***** Source data *****
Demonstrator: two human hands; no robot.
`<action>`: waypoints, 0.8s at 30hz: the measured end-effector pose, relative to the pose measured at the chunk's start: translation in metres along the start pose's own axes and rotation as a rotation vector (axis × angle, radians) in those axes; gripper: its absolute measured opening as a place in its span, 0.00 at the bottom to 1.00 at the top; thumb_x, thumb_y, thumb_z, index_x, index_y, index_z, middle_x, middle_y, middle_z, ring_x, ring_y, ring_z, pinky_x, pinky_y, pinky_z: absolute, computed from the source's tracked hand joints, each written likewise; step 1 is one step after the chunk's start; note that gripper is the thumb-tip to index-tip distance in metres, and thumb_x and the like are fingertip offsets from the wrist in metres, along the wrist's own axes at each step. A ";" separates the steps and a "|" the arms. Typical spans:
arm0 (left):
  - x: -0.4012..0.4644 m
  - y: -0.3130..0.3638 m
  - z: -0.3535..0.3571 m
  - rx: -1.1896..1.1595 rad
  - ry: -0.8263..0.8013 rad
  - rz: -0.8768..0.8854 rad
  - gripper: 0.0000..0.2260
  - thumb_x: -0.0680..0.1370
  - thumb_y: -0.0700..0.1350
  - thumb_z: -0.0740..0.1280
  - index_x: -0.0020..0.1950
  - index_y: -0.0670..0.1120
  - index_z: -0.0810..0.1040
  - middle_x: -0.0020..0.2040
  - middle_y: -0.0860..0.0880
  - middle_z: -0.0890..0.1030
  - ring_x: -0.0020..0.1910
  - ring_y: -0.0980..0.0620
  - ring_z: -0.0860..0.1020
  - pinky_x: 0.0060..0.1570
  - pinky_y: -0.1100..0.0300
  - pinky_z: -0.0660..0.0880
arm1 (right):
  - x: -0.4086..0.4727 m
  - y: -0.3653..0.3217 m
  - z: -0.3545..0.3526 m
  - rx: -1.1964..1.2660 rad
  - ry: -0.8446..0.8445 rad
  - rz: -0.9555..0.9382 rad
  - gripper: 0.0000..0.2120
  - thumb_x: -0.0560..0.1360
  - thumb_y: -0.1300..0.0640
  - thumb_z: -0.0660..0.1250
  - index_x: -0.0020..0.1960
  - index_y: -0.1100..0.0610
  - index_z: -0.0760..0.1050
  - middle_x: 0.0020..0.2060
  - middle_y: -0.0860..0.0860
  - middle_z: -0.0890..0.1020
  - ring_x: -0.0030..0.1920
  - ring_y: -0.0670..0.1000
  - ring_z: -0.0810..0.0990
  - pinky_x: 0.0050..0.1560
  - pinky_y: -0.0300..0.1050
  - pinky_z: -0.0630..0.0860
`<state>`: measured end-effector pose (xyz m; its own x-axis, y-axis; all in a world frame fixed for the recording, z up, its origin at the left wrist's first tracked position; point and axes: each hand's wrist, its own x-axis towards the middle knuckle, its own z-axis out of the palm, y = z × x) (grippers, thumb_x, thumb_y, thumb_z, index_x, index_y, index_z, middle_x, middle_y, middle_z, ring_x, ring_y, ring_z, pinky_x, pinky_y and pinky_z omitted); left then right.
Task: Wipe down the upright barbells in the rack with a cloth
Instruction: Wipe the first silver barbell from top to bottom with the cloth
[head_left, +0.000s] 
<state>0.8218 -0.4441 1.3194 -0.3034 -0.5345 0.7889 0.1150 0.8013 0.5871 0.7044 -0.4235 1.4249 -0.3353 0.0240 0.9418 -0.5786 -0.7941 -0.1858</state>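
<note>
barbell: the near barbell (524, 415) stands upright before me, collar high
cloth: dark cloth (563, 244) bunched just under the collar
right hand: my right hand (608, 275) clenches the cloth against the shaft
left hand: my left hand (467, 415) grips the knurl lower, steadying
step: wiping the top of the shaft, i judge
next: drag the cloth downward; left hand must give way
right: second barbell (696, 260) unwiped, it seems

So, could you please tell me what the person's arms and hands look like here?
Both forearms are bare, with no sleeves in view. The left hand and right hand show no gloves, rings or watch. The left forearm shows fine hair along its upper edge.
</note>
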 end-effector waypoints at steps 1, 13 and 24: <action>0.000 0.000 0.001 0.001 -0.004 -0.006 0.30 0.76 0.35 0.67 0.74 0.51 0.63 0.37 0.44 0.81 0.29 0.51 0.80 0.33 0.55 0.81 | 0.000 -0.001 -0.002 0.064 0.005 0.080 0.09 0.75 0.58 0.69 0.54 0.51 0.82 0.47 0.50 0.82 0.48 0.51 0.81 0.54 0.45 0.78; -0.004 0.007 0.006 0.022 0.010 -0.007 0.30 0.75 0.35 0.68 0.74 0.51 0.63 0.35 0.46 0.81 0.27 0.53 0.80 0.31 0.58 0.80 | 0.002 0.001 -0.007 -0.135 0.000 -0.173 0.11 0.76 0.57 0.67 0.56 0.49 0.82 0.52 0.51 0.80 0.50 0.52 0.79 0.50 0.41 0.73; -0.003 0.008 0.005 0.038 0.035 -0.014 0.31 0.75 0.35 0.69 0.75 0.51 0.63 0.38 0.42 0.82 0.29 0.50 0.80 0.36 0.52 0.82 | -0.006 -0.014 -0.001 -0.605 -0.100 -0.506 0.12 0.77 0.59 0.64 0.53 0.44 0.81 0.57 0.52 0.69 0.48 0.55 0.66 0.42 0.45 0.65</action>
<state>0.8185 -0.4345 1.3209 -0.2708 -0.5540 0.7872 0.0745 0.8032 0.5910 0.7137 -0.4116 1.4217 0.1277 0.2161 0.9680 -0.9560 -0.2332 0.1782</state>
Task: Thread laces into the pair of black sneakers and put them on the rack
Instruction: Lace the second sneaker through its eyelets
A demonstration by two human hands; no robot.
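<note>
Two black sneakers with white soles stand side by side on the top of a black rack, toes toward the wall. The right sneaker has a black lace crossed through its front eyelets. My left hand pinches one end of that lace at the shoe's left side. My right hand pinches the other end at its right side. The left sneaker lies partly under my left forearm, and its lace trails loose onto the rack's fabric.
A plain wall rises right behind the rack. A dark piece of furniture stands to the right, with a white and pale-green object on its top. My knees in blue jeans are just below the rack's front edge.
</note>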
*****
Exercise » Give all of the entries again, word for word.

Answer to this exercise »
Demonstrator: two human hands; no robot.
`<action>`: waypoints, 0.8s at 30hz: the measured end-effector pose, relative to the pose measured at the chunk's start: translation in metres along the start pose's own axes and rotation as a rotation vector (axis × angle, radians) in those axes; gripper: its absolute measured opening as a place in its span, 0.00 at the bottom to 1.00 at the top; thumb_x, thumb_y, thumb_z, index_x, index_y, index_z, middle_x, middle_y, middle_z, ring_x, ring_y, ring_z, pinky_x, pinky_y, pinky_z: absolute, computed from the source's tracked hand joints, each written likewise; step 1 is one step after the chunk's start; note that gripper is the thumb-tip to index-tip distance in metres, and thumb_x and the like are fingertip offsets from the wrist in metres, along the wrist's own axes at each step. A ";" separates the steps and a "|" the arms. Typical spans:
arm0 (left):
  - x: -0.4012..0.4644 m
  - y: -0.3130..0.3638 m
  - z: -0.3535..0.3571 m
  - rx: -1.1896..1.1595 rad
  - ry: -0.8263..0.8013 rad
  - rz: -0.8768..0.8854 rad
  - gripper: 0.0000..0.2260
  - thumb_x: -0.0680..0.1370
  - thumb_y: -0.0700..0.1350
  - thumb_z: -0.0740..0.1280
  - index_x: -0.0020..0.1950
  - index_y: -0.0670..0.1120
  - index_z: -0.0810..0.1040
  - middle_x: -0.0020..0.2040
  - middle_y: -0.0860..0.0880
  - middle_z: -0.0890..0.1030
  - ring_x: -0.0020..0.1910
  - ring_y: -0.0980..0.0620
  - ring_z: -0.0860..0.1020
  - pinky_x: 0.0060..0.1570
  - pinky_y: -0.1100..0.0300
  - pinky_z: -0.0660..0.0880
arm1 (right):
  - x: -0.4086..0.4727 m
  - y: -0.3653..0.3217 m
  - z: -0.3545..0.3526 m
  - rx: -1.1964..1.2660 rad
  - ry: -0.8446..0.8445 rad
  - rz: -0.9555..0.9382 rad
  - gripper: 0.0000..0.2120
  - thumb_x: -0.0560..0.1360
  - thumb_y: -0.1300..0.0640
  - thumb_z: -0.0660..0.1250
  - index_x: -0.0020..0.1960
  - index_y: -0.1100..0.0610
  - index_z: -0.0760..0.1050
  - middle_x: 0.0020..0.2060
  - middle_y: -0.0860..0.0860
  - middle_z: -0.0890..0.1020
  - ring_x: -0.0030..0.1920
  - ring_y: -0.0670..0.1000
  - ring_z: -0.0810..0.0990
  - pinky_x: 0.0050..0.1560
  - pinky_y: -0.0300..0.1050
  - pinky_z: -0.0630..0.0860
`<state>`: measured end-effector pose (xyz m; its own x-axis, y-axis; all in a world frame fixed for the recording, z up, its origin at the left wrist's first tracked position; point and axes: each hand's wrist, its own x-axis towards the middle knuckle, its own z-axis out of the palm, y = z × x) (grippers, thumb_x, thumb_y, thumb_z, index_x, index_y, index_z, middle_x, middle_y, middle_z, ring_x, ring_y, ring_z, pinky_x, pinky_y and pinky_z omitted); left then right.
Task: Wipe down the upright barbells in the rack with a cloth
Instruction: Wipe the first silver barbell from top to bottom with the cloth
[head_left, +0.000s] 
<state>0.8218 -0.4441 1.3194 -0.3034 -0.5345 0.7889 0.1150 0.8013 0.5871 0.7044 -0.4235 1.4249 -0.3353 0.0240 0.9418 -0.5786 -0.7941 -0.1858</state>
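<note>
barbell: the near barbell (524, 415) stands upright before me, collar high
cloth: dark cloth (563, 244) bunched just under the collar
right hand: my right hand (608, 275) clenches the cloth against the shaft
left hand: my left hand (467, 415) grips the knurl lower, steadying
step: wiping the top of the shaft, i judge
next: drag the cloth downward; left hand must give way
right: second barbell (696, 260) unwiped, it seems

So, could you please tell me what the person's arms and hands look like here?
Both forearms are bare, with no sleeves in view. The left hand and right hand show no gloves, rings or watch. The left forearm shows fine hair along its upper edge.
</note>
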 end-effector waypoints at steps 1, 13 and 24: <action>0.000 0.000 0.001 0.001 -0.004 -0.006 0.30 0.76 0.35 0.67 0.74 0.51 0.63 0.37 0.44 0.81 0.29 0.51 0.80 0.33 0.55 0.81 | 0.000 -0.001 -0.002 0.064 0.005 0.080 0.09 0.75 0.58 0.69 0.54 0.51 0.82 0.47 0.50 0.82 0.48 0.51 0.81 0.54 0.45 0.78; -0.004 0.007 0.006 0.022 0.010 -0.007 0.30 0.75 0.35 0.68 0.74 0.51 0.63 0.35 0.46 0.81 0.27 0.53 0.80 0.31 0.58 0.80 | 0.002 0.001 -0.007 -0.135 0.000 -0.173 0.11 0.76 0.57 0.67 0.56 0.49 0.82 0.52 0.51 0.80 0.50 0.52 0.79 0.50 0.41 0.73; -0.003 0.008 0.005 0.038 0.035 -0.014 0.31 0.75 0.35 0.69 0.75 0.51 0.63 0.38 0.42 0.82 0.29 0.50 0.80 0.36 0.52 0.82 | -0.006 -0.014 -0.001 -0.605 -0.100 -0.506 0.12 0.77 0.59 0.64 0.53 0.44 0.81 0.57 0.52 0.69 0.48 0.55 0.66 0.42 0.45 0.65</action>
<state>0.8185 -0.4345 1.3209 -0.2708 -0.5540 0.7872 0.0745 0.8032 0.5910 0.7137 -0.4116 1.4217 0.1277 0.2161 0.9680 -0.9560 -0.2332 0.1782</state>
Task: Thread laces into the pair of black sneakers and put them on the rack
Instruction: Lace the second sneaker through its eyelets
A demonstration by two human hands; no robot.
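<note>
Two black sneakers with white soles stand side by side on the top of a black rack, toes toward the wall. The right sneaker has a black lace crossed through its front eyelets. My left hand pinches one end of that lace at the shoe's left side. My right hand pinches the other end at its right side. The left sneaker lies partly under my left forearm, and its lace trails loose onto the rack's fabric.
A plain wall rises right behind the rack. A dark piece of furniture stands to the right, with a white and pale-green object on its top. My knees in blue jeans are just below the rack's front edge.
</note>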

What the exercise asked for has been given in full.